C'est ce qu'ont relevé les auteurs d'une nouvelle étude de l'Institut de recherche en politiques publiques.
A leur avis, il faut que les gouvernements mettent en place un programme de logements sociaux pour surmonter cette crise.
Dans " Social Housing and the Role of Aboriginal Organizations in Canadian Cities ", Ryan Walker, de l'Université de la Saskatchewan, examine la qualité des logements autochtones à Winnipeg et à Vancouver, ainsi que dans des zones urbaines du Québec et de la Saskatchewan.
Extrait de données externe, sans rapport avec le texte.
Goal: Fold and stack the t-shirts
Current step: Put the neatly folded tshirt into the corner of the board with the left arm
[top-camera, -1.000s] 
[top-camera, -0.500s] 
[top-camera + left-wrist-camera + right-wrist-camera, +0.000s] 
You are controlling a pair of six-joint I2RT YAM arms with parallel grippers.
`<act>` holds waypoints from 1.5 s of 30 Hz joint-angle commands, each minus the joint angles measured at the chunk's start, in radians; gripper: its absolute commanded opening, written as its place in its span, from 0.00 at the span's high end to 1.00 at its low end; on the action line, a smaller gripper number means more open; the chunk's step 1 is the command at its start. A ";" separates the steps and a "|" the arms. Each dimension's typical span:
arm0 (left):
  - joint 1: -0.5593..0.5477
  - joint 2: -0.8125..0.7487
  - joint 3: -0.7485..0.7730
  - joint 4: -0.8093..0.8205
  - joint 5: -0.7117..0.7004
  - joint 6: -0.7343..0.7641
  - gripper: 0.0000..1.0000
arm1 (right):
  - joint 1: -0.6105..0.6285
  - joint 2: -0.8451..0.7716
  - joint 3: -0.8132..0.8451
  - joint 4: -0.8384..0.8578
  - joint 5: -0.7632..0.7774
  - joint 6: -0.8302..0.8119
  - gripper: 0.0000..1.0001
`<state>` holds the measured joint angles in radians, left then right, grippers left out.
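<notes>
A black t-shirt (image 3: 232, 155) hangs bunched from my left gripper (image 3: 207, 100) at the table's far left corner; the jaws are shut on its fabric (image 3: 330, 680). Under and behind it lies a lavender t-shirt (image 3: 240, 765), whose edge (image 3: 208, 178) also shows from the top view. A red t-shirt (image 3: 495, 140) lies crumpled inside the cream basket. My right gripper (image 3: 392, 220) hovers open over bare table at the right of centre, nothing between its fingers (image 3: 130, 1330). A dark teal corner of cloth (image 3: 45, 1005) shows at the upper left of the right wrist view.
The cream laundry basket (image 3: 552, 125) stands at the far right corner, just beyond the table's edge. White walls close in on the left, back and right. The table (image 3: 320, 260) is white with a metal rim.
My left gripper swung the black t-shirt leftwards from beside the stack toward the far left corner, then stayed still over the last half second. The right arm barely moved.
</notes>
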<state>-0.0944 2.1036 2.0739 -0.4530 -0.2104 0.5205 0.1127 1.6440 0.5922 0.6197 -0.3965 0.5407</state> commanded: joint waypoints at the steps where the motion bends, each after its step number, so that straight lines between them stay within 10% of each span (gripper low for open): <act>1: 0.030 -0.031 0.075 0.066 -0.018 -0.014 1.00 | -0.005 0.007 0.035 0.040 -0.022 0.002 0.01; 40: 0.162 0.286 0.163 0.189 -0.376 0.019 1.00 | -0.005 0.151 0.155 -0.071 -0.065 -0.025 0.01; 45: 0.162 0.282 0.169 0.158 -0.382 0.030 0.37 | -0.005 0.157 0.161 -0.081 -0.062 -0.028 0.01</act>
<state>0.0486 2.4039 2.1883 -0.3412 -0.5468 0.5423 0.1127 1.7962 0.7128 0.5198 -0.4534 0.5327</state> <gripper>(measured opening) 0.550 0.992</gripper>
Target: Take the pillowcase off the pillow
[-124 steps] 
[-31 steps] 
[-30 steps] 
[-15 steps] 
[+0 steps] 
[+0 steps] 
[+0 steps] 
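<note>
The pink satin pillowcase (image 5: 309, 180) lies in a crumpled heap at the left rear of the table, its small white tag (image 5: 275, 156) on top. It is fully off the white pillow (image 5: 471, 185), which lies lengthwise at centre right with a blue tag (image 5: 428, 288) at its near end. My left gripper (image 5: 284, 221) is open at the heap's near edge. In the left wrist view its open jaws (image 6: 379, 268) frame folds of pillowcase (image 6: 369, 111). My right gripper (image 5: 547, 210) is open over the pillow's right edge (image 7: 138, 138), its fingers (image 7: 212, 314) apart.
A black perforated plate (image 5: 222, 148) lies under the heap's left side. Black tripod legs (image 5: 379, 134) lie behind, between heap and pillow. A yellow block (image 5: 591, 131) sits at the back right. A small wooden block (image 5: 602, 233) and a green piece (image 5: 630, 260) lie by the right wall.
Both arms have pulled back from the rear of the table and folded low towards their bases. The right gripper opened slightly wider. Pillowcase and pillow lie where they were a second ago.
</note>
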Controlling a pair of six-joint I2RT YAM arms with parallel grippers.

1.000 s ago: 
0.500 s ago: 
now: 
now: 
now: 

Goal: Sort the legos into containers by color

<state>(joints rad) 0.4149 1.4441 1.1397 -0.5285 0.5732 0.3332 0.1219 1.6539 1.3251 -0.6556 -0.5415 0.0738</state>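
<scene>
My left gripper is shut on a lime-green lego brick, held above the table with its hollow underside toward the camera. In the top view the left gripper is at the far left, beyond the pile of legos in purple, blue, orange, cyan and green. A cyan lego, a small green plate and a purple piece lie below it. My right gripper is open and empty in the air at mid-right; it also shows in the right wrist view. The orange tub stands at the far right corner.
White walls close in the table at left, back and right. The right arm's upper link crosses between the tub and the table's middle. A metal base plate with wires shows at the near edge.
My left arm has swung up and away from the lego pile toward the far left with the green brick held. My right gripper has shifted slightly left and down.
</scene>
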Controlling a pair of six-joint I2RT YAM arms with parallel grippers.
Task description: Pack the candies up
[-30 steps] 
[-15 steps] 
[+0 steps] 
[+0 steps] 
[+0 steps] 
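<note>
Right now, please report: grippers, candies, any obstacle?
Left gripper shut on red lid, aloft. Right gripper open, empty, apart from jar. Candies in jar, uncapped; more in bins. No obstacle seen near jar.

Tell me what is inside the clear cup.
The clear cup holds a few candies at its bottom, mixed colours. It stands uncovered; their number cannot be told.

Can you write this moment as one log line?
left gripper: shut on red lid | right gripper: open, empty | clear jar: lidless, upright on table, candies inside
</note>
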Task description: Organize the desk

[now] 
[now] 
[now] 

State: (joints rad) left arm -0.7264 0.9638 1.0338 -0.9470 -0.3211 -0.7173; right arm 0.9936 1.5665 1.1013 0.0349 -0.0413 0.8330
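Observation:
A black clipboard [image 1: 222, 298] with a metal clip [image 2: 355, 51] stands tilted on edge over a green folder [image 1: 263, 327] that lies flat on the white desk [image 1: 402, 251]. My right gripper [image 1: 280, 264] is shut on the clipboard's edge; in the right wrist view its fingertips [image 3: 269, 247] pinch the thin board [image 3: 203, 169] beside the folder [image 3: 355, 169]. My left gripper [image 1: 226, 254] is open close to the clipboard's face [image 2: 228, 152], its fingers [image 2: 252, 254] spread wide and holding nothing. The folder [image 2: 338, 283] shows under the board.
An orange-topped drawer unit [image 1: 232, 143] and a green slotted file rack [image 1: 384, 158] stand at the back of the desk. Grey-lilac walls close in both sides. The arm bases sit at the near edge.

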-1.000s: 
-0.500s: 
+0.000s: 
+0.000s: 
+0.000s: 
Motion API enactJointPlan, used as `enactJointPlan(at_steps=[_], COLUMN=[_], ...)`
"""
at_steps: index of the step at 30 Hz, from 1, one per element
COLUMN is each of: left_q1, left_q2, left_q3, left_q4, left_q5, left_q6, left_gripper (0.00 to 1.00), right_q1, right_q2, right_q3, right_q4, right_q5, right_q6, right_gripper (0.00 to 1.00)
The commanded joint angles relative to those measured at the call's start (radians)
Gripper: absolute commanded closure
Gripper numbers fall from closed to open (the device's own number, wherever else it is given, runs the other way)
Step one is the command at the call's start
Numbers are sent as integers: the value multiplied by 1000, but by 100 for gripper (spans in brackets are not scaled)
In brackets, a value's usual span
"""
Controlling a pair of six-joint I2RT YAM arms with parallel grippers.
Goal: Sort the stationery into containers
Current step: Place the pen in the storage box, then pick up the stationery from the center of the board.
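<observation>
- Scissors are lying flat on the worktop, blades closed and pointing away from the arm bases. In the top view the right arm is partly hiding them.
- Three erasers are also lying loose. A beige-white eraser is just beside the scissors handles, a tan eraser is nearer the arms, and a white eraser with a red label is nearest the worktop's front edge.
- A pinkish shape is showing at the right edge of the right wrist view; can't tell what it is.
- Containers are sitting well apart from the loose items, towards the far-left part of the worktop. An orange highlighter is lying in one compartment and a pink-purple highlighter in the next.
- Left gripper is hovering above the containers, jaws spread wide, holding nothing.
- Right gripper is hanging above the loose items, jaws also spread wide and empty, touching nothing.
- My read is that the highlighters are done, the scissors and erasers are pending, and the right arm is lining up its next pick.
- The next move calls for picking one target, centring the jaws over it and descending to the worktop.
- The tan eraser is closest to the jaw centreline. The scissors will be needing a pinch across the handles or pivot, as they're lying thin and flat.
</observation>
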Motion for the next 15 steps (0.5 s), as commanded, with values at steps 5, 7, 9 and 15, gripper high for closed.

Il constate que les organisations d'habitation autochtone ont trouvé des formules innovatrices pour répondre aux problèmes de logement, mais que les ressources mises à leur disposition par les gouvernements ne suffisent pas pour leur permettre de répondre aux besoins actuels.
Ottawa a réduit sensiblement le financement du logement social dans les années 1990. Ryan Walker juge que le réengagement récent du gouvernement fédéral dans le secteur du logement à prix modique ne répond pas aux besoins et n'est pas appuyé par les fonds nécessaires, des objectifs clairs et un engagement à long terme.
Les organisations d'habitation autochtone et les autres organismes communautaires font leur part, d'après lui, mais il faut maintenant que les gouvernements s'acquittent de leur obligation d'améliorer la qualité de vie. Pour ce faire, ils doivent adopter une politique de logement assortie d'objectifs bien définis, de ressources financières adéquates et d'un horizon temporel suffisamment long.